▶ [Exercise] The output should be the listing below, limited to the lines from the one with "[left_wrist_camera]" through the one with "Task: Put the", exact and without pictures.

*** Opening of Records for this exercise ***

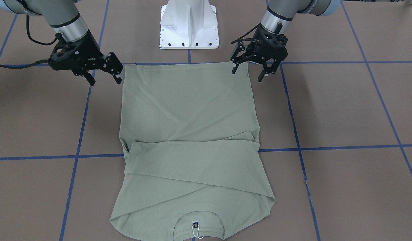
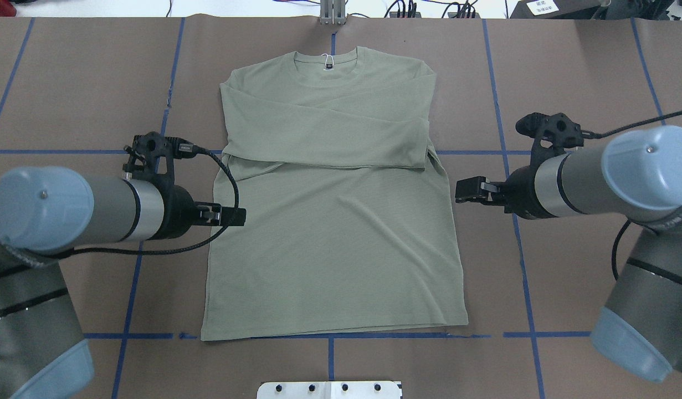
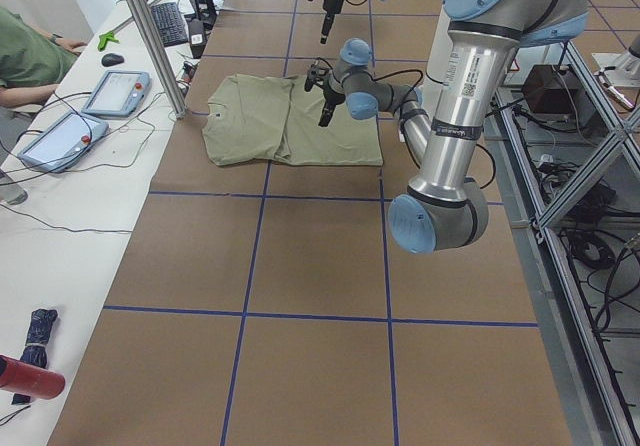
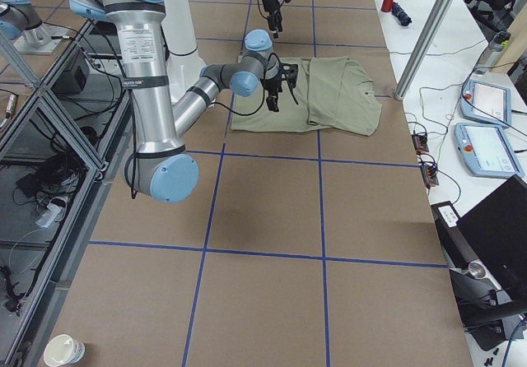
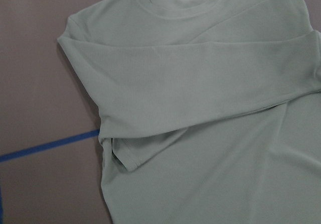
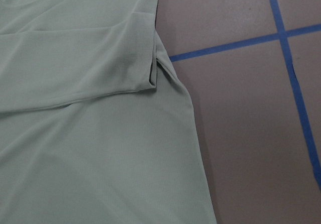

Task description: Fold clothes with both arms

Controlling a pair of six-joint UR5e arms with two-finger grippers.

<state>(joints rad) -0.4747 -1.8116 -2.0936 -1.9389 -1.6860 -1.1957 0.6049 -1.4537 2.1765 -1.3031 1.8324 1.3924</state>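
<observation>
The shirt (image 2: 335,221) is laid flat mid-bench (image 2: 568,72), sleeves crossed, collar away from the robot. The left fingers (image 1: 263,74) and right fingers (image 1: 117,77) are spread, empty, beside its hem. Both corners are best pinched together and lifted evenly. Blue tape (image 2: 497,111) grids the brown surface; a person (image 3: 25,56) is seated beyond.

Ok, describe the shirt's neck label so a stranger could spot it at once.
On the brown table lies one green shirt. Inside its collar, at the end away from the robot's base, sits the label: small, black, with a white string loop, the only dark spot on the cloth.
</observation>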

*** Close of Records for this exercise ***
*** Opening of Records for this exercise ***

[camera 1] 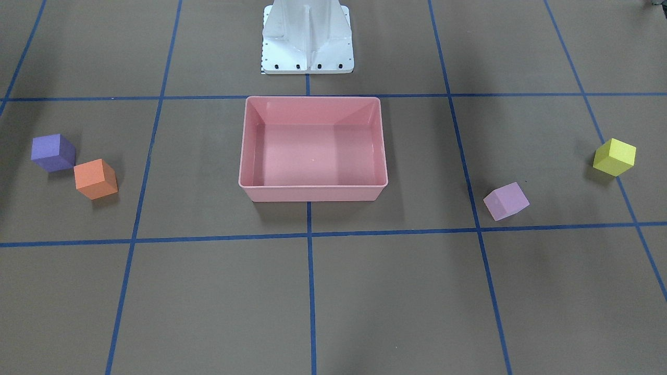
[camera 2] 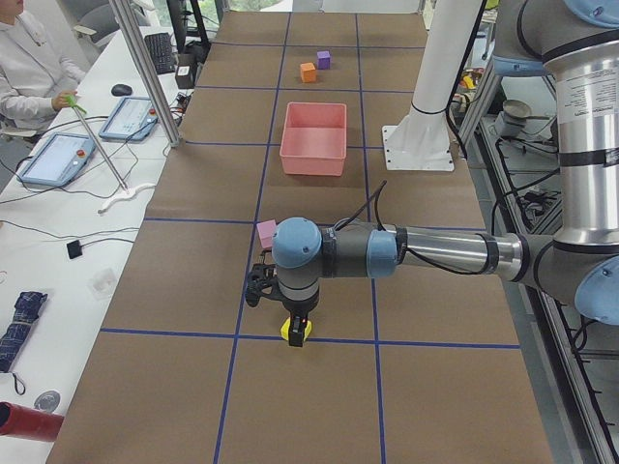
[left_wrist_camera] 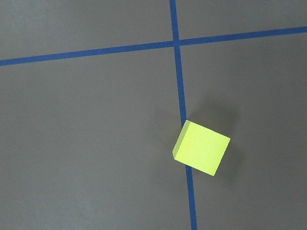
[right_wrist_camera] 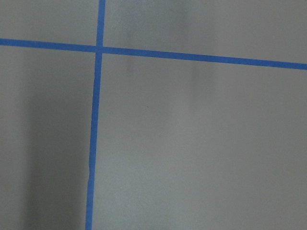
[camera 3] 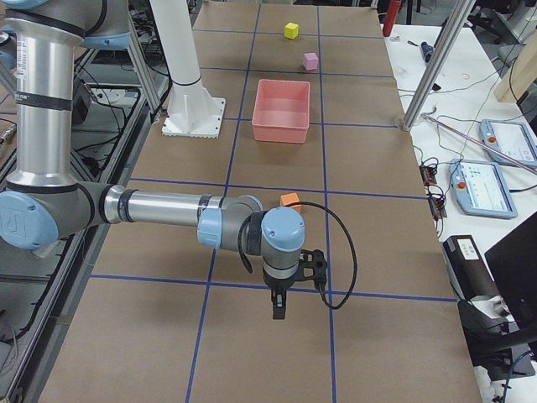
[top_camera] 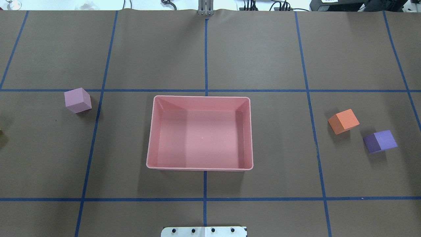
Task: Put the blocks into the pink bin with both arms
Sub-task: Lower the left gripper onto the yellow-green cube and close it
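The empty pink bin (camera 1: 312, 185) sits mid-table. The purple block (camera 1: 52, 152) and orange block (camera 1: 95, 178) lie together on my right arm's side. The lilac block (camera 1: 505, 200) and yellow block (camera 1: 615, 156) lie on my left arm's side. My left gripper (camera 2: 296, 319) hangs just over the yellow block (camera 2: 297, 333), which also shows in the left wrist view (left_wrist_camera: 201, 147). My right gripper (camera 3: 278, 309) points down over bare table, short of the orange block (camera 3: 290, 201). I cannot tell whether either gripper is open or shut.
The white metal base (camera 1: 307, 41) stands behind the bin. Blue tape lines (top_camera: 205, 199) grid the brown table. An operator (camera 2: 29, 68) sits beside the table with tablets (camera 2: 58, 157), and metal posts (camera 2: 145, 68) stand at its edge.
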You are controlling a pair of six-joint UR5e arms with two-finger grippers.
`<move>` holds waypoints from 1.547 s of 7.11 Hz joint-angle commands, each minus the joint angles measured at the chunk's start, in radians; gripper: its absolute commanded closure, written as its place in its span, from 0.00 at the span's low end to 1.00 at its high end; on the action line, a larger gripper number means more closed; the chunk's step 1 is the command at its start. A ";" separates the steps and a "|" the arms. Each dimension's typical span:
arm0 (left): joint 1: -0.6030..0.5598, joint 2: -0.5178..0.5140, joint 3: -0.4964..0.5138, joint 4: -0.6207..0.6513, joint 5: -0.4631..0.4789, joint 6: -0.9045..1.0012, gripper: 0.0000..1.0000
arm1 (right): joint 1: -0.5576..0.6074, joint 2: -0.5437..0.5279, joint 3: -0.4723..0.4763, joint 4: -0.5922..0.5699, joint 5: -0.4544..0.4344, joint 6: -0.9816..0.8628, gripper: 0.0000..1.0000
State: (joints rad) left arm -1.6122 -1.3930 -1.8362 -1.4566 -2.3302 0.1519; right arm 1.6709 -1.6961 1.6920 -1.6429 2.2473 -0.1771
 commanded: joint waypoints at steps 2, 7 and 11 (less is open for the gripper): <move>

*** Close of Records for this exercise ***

▶ [Answer]
[left_wrist_camera] 
[right_wrist_camera] 
[camera 3] 
[top_camera] 
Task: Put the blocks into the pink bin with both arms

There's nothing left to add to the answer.